Addiction involves key impairments in reward sensitivity (RS). The current study explored impaired RS to
natural reward as a predisposing factor to addictive-like behavior. Alcohol preferring (P) rats are selectively bred
based on significantly greater ethanol consumption and preference and offer the ability to inspect differences in
subjects with a positive family history of addictive-like behavior. P rat’s RS was compared to RS in the well-used
Sprague-Dawley (SD) strain. To assess RS in a novel manner, instrumental incentive contrast, discrimination and
consumption of sucrose solution were examined. Animals performed in a free operant situation for different
sucrose concentration solutions using a block of ‘mixed’ trials with alternating outcome concentrations (e.g., 5
and 10 % sucrose) to change outcome value in a predictable manner. Animals also performed for reward in
blocks of single outcome trials (5 or 10 or 20 or 40 % sucrose daily exposure) surrounding the mixed block. RS (e.
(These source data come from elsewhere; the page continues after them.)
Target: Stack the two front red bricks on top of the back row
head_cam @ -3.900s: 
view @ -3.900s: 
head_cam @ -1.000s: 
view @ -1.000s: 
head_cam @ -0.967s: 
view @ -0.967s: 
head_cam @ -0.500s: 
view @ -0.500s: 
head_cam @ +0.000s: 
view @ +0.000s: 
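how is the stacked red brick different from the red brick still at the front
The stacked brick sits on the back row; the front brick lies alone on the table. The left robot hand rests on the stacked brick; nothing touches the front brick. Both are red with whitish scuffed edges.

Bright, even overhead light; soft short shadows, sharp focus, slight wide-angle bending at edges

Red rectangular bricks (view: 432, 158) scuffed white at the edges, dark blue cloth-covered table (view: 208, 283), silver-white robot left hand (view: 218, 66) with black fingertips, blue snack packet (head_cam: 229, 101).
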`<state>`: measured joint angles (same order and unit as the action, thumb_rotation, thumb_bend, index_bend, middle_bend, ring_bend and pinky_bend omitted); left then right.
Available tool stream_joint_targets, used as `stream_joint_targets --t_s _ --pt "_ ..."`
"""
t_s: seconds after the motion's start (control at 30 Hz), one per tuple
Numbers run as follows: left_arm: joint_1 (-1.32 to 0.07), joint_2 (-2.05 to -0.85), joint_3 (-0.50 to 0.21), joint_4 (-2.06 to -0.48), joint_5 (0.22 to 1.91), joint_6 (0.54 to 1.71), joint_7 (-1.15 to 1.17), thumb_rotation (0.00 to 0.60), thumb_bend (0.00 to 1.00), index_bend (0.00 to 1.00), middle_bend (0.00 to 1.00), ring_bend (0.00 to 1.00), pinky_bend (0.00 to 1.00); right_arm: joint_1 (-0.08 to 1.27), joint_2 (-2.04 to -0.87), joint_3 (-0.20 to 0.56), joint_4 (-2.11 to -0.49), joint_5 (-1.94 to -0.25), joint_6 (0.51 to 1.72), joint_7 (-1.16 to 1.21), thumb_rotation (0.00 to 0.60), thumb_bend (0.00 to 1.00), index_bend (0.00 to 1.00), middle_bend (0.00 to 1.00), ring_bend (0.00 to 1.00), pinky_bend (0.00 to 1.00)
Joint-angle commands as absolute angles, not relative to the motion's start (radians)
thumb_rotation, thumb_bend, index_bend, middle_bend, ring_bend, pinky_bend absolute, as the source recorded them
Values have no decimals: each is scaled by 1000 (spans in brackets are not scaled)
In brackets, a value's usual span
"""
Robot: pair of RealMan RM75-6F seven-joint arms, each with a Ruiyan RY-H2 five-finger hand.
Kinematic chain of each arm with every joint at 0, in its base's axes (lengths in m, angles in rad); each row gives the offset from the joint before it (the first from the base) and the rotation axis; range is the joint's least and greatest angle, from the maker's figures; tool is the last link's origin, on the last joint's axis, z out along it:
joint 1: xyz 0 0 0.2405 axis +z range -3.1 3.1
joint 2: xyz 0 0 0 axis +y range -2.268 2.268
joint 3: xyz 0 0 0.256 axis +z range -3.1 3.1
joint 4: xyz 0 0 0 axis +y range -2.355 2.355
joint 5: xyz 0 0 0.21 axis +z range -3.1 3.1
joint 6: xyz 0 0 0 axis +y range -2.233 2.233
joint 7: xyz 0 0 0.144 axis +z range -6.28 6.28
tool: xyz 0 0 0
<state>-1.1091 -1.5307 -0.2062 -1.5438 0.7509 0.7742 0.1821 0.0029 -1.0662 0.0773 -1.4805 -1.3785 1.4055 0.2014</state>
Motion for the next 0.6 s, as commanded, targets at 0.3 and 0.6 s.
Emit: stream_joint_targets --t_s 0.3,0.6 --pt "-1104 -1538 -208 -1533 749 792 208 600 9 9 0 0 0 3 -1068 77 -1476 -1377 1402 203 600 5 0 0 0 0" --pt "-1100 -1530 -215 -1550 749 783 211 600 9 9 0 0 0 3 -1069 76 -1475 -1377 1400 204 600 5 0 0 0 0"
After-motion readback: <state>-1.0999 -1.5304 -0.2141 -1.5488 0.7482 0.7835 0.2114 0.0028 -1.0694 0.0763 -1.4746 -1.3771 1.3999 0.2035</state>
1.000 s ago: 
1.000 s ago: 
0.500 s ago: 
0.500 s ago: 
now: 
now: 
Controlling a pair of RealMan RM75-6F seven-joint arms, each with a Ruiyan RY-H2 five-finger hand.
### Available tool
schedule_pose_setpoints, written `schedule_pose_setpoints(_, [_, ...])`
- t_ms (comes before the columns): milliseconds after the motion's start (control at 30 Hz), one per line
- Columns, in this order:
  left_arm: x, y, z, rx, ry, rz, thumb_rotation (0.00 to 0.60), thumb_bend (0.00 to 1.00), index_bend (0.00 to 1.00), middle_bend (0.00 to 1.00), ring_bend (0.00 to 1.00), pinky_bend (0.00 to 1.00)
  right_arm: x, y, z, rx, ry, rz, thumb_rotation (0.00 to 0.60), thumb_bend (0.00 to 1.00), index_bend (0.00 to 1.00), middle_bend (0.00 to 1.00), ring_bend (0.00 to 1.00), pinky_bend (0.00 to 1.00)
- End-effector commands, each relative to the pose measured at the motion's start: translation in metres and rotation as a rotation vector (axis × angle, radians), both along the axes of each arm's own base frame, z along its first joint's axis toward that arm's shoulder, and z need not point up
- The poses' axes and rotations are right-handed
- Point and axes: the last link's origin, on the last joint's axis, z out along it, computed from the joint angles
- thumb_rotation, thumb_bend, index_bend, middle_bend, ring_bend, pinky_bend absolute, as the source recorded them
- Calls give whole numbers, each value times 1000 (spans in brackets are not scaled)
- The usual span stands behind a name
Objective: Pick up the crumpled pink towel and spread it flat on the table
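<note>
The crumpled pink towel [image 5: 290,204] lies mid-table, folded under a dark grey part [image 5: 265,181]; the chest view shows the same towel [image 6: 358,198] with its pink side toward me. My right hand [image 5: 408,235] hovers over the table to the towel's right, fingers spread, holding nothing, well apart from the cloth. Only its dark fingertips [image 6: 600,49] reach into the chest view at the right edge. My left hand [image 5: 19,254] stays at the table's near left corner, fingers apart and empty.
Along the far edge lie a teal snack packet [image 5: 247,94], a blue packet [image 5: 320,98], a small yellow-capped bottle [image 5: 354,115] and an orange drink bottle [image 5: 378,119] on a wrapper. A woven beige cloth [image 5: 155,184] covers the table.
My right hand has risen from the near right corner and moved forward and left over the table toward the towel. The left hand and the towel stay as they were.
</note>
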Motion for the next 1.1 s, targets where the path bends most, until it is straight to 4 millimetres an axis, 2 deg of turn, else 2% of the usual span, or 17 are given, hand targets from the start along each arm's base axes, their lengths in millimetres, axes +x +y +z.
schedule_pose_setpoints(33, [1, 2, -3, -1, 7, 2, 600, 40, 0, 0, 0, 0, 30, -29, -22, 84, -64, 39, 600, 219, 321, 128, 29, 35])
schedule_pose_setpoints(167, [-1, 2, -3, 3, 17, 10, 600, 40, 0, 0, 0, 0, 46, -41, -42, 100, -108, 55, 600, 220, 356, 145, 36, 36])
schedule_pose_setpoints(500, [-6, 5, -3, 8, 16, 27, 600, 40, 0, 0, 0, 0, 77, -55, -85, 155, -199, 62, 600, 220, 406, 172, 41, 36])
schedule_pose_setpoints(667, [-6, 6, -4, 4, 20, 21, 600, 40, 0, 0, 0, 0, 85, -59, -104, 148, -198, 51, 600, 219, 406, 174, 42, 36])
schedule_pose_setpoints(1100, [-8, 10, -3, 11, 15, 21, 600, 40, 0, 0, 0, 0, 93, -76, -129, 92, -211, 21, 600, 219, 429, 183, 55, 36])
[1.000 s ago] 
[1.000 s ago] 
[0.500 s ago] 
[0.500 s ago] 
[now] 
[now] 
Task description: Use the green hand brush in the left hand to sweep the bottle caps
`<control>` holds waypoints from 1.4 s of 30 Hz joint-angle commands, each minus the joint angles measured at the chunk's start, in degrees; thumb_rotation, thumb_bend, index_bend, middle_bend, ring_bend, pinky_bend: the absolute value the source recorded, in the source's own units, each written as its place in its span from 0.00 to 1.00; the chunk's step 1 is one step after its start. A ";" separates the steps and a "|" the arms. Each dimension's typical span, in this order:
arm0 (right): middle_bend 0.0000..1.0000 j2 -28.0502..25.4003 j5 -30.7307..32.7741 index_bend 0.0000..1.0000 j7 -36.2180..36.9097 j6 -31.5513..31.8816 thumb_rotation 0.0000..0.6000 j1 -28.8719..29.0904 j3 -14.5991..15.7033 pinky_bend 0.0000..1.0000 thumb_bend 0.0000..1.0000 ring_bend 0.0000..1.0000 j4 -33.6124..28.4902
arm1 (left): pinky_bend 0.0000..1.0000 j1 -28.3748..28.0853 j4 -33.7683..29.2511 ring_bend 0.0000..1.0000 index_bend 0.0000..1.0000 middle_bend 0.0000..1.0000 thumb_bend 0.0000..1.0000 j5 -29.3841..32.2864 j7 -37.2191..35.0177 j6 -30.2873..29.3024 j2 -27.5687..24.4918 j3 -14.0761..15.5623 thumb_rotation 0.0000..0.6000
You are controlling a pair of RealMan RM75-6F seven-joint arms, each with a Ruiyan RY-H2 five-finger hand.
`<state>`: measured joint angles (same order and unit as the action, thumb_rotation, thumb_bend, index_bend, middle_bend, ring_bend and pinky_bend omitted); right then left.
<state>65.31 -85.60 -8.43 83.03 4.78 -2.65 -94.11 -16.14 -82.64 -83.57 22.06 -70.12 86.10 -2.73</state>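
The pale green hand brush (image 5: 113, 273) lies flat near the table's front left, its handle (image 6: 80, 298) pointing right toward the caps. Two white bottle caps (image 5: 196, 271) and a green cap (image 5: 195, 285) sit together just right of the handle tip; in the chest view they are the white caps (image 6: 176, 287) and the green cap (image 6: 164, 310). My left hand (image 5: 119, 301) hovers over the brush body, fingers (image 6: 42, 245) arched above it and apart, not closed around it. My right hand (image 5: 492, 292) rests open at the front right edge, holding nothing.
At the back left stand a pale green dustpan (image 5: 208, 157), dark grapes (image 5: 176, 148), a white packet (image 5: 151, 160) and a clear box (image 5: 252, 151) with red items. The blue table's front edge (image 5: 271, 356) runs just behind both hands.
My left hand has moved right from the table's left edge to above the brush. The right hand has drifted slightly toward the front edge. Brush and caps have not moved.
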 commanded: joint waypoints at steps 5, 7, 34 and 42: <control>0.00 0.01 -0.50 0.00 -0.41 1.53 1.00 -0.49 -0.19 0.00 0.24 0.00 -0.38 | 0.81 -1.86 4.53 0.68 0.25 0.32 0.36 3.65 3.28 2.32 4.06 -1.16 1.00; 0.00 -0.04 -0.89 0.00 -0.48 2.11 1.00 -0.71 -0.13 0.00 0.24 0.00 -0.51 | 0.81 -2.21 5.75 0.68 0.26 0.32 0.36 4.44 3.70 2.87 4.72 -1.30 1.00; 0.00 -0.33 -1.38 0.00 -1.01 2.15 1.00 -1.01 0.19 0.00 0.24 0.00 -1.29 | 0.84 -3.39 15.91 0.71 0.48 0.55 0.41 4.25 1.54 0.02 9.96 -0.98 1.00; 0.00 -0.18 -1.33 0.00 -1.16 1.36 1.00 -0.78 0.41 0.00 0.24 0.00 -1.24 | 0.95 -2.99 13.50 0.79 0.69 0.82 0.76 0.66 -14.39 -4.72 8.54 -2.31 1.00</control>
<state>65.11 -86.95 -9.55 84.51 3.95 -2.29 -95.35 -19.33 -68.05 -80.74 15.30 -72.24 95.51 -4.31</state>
g., reward discrimination and contrast effects between and within-sessions) was measured by changes in trials
completed, instrumental response latency and consumption. P rats expressed an altered profile of RS with a
greater tendency toward equivalent responding to different outcomes within the same session and an absence of
incentive contrast from diverse reward comparisons. In contrast, SD animals expressed within-session reward
discrimination and a subset of incentive contrast effects. These effects were moderated by food deprivation more
consistently in SD compared to P rats. P rat alterations in processing natural rewards could predispose them to
addictive-like behaviors including greater alcohol consumption and preference.